§ The task:
The lines below are to be quoted exactly, from the first through the one that contains "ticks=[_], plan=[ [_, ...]".

§ Data:
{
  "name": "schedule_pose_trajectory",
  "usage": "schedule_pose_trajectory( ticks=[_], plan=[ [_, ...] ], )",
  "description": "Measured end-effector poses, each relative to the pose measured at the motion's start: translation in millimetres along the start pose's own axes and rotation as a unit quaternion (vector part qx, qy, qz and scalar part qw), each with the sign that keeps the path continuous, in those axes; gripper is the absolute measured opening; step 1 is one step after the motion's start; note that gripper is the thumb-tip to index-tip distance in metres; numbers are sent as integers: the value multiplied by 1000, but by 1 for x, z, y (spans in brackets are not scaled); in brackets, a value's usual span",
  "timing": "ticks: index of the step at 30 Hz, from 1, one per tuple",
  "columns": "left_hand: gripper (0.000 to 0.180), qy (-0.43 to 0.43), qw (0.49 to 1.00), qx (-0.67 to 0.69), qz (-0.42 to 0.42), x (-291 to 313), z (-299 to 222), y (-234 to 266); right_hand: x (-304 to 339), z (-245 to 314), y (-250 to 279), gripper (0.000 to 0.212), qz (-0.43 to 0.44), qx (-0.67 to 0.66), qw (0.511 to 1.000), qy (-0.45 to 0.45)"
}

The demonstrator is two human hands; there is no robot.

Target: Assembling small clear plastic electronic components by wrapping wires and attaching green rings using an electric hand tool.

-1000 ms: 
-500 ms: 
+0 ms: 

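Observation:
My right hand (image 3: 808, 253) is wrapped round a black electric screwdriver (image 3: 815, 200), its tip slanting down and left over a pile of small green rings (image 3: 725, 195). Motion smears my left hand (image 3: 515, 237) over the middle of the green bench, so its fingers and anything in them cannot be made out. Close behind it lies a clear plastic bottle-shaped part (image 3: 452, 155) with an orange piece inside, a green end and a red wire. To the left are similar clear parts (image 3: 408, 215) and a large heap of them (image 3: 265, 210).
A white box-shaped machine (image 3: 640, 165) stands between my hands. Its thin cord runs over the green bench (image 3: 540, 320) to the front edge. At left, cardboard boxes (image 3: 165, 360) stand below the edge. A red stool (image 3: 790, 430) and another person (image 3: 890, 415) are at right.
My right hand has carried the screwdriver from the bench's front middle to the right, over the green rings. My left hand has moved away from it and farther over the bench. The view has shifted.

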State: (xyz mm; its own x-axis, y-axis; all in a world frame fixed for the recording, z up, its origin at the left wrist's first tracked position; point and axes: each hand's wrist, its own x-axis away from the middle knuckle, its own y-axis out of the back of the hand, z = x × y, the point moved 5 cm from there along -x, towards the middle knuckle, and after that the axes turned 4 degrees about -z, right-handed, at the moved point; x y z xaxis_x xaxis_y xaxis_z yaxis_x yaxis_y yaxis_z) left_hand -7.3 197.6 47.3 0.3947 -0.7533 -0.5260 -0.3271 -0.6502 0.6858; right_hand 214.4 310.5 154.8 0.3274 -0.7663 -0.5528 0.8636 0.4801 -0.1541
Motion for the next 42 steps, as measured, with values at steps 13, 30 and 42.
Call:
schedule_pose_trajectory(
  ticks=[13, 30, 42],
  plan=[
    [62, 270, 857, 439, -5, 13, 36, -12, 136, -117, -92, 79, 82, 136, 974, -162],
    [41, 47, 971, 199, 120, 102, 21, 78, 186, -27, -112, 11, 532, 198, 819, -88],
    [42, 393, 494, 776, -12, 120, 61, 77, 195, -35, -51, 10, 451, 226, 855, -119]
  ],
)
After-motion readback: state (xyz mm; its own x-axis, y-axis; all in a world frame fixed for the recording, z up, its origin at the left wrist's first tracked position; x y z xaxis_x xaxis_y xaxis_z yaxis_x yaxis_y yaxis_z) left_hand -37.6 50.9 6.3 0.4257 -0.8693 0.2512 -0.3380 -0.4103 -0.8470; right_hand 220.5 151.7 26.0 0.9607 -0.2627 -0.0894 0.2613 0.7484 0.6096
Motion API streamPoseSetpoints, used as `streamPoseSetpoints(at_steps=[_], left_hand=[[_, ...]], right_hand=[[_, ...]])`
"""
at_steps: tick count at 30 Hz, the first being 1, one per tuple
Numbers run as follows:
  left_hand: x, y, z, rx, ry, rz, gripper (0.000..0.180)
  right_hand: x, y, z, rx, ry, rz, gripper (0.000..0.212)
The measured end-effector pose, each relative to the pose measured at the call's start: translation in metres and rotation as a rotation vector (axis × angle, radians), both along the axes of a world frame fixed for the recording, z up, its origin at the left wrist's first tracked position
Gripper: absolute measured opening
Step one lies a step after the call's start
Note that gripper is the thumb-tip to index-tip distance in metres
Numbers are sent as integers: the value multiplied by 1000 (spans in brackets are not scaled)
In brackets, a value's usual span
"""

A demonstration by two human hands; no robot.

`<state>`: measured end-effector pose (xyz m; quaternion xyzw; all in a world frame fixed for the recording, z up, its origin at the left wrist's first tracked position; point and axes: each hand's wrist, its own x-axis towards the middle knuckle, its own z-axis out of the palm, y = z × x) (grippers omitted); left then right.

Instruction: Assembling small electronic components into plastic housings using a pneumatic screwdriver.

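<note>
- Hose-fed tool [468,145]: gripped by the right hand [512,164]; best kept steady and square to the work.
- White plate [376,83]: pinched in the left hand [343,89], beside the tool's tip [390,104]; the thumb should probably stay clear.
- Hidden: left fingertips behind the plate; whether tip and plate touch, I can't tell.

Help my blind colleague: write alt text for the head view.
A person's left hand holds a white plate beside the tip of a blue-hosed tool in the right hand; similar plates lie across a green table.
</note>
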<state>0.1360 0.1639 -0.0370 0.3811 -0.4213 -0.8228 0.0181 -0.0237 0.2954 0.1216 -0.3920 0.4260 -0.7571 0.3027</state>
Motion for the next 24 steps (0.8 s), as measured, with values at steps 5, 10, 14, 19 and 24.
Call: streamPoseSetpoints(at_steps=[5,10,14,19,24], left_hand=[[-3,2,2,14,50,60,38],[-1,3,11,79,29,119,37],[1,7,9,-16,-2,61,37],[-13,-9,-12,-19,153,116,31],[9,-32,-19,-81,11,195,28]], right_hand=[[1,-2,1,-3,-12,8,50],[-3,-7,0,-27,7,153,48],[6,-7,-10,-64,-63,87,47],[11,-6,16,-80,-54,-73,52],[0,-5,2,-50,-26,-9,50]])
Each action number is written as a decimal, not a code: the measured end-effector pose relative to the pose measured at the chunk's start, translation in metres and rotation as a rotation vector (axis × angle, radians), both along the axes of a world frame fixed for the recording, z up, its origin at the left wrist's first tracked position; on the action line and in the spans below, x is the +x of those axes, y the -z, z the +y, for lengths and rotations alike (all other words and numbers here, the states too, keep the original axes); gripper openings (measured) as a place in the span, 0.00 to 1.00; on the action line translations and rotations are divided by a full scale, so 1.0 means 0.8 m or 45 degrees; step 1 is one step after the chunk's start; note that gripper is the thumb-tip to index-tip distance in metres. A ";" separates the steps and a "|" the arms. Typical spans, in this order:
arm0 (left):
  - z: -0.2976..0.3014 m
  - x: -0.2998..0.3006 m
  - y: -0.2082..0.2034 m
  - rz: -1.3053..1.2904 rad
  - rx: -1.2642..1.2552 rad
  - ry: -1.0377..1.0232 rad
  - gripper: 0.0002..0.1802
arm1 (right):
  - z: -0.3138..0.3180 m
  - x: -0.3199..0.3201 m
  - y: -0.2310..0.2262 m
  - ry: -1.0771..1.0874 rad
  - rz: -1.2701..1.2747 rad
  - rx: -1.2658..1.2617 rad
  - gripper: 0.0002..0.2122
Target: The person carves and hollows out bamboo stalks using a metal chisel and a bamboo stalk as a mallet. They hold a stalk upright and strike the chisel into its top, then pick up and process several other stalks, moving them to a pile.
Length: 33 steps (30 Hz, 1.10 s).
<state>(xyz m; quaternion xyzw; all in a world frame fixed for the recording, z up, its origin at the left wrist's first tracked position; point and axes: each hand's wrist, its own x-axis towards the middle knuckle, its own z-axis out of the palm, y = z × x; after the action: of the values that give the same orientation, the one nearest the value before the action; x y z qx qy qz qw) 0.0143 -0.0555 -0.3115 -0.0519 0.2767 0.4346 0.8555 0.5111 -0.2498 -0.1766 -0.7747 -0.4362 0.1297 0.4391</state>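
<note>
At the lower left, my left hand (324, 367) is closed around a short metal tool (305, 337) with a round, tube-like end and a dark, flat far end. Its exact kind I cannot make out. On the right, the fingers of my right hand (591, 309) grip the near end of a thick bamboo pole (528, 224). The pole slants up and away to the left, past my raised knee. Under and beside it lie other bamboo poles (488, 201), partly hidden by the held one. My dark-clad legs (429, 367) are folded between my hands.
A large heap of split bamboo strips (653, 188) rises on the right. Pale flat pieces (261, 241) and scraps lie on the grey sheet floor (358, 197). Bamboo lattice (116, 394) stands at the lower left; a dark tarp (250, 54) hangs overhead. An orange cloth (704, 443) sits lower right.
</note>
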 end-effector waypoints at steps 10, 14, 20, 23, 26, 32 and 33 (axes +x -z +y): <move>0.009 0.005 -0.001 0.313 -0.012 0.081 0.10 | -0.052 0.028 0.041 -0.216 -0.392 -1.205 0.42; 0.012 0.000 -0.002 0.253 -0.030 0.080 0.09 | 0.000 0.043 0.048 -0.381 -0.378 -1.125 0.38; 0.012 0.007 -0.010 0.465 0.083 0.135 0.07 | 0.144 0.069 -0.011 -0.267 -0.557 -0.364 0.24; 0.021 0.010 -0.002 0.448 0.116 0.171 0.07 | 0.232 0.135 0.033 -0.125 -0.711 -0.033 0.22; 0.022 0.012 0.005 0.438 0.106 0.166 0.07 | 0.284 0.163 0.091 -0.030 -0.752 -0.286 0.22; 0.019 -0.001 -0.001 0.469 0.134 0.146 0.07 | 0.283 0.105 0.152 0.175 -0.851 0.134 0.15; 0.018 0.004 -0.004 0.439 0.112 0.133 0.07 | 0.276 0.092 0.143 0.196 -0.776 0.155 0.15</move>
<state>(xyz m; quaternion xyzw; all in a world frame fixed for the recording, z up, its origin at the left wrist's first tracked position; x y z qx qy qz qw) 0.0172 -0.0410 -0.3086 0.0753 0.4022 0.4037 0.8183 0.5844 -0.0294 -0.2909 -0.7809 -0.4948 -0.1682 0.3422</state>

§ Solution to this problem:
{
  "name": "schedule_pose_trajectory",
  "usage": "schedule_pose_trajectory( ticks=[_], plan=[ [_, ...] ], )",

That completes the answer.